Unter "precipitable water" (ppw) versteht man die in der Atmosphäre enthaltene Menge Wasserdampf in einer Luftsäule, die vom Boden bis zum Oberrand der Troposphäre (in unseren Breiten liegt dieser in ca. 10 km Höhe) reicht. Für die Luftsäule muss man sich am Boden einen Würfel mit einer Kantenlänge von einem Meter vorstellen und diesen 10000-mal übereinanderstapeln. Beträgt das ppw vor Ort 30 mm, so befinden sich in dieser Luftsäule 30 Liter Wasser, die dann, wenn sie vollständig ausregnen und nicht abfließen würden, am Boden (dessen Grundfläche ja 1 m² groß ist) 30 mm hoch stehen. Man kann das ppw daher sowohl in Millimetern als auch in Litern pro Quadratmeter angeben. Aufgrund der Dichte von Wasser ist die Angabe in kg/m² ebenfalls synonym möglich, da ein Liter Wasser ein Kilogramm wiegt.
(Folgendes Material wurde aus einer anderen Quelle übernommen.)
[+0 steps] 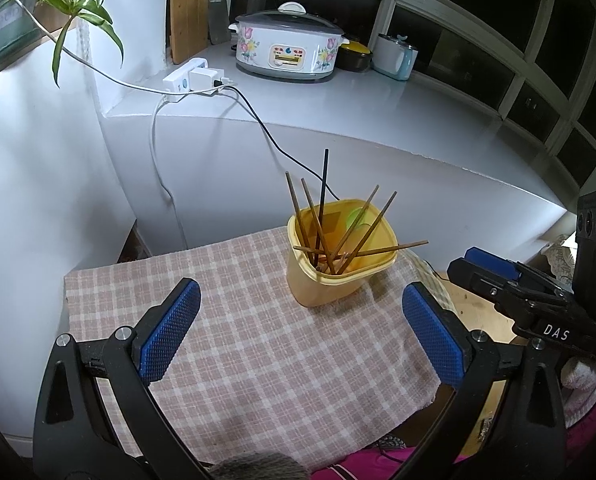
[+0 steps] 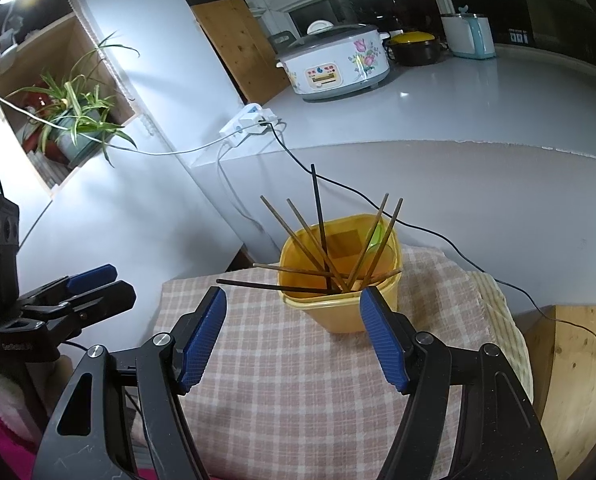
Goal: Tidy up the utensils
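Observation:
A yellow plastic container (image 1: 338, 276) stands on a pink checked cloth (image 1: 238, 340); it also shows in the right wrist view (image 2: 338, 308). Several brown and black chopsticks (image 1: 330, 232) lean in it, fanned out, also seen in the right wrist view (image 2: 330, 252). One lies nearly flat across the rim (image 2: 266, 286). My left gripper (image 1: 302, 304) is open and empty, a little in front of the container. My right gripper (image 2: 292, 308) is open and empty, with its right finger (image 2: 382, 340) close to the container's front. The right gripper shows at the right of the left wrist view (image 1: 498, 276).
A grey ledge (image 1: 378, 100) behind the table holds a flowered rice cooker (image 1: 288, 46), a black and yellow pot (image 1: 354, 56), a pale blue appliance (image 1: 396, 56) and a power strip (image 1: 190, 78) with cables. A plant (image 2: 74, 120) sits in a wall niche. A wooden surface (image 2: 574, 360) lies at the right.

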`<state>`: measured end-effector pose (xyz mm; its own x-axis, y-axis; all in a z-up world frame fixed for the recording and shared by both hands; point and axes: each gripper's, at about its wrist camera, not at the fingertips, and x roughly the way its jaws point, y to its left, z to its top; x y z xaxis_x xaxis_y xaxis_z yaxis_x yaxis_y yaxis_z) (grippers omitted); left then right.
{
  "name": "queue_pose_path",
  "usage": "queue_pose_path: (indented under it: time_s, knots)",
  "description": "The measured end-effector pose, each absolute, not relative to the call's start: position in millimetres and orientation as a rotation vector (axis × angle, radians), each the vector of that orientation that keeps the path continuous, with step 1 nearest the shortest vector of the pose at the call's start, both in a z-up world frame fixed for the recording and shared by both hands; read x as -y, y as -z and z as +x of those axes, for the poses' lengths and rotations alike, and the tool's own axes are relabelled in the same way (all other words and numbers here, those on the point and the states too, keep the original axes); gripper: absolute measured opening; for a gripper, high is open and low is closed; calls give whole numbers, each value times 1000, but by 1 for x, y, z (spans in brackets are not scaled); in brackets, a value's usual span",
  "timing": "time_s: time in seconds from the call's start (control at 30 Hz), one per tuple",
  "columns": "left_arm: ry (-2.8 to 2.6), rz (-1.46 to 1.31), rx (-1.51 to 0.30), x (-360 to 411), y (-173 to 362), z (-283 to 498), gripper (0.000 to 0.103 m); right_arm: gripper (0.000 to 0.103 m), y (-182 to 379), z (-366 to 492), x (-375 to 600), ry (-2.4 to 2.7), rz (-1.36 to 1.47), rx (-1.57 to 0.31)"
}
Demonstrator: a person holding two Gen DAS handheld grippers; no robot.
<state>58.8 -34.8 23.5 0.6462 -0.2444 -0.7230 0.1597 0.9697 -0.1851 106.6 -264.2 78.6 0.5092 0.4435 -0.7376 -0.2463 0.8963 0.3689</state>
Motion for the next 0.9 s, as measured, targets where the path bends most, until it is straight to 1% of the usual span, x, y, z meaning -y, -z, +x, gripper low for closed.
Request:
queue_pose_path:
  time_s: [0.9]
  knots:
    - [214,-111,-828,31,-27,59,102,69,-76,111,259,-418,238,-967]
Bei arktischen Luftmassen im Winter sind die ppw-Werte sehr niedrig, oft liegen sie bei nur 5 mm oder sogar darunter. Dagegen können die Werte bei subtropischer Meeresluft, die im Sommer zu uns vordringt, 40 mm durchaus überschreiten.

Für den heutigen Samstag liegen die ppw-Werte in Deutschland zwischen rund 20 mm in Südschleswig und über 30 mm im Südwesten, wie auch die Grafik auf http://www.dwd.de/DE/wetter/thema_des_tages/2016/5/28.html zeigt. Entsprechend hohe Niederschlagsmengen, die dann auch bis in den Unwetterbereich (mehr als 25 mm pro Stunde) reichen können, sind also bei der derzeitigen Wetterlage möglich.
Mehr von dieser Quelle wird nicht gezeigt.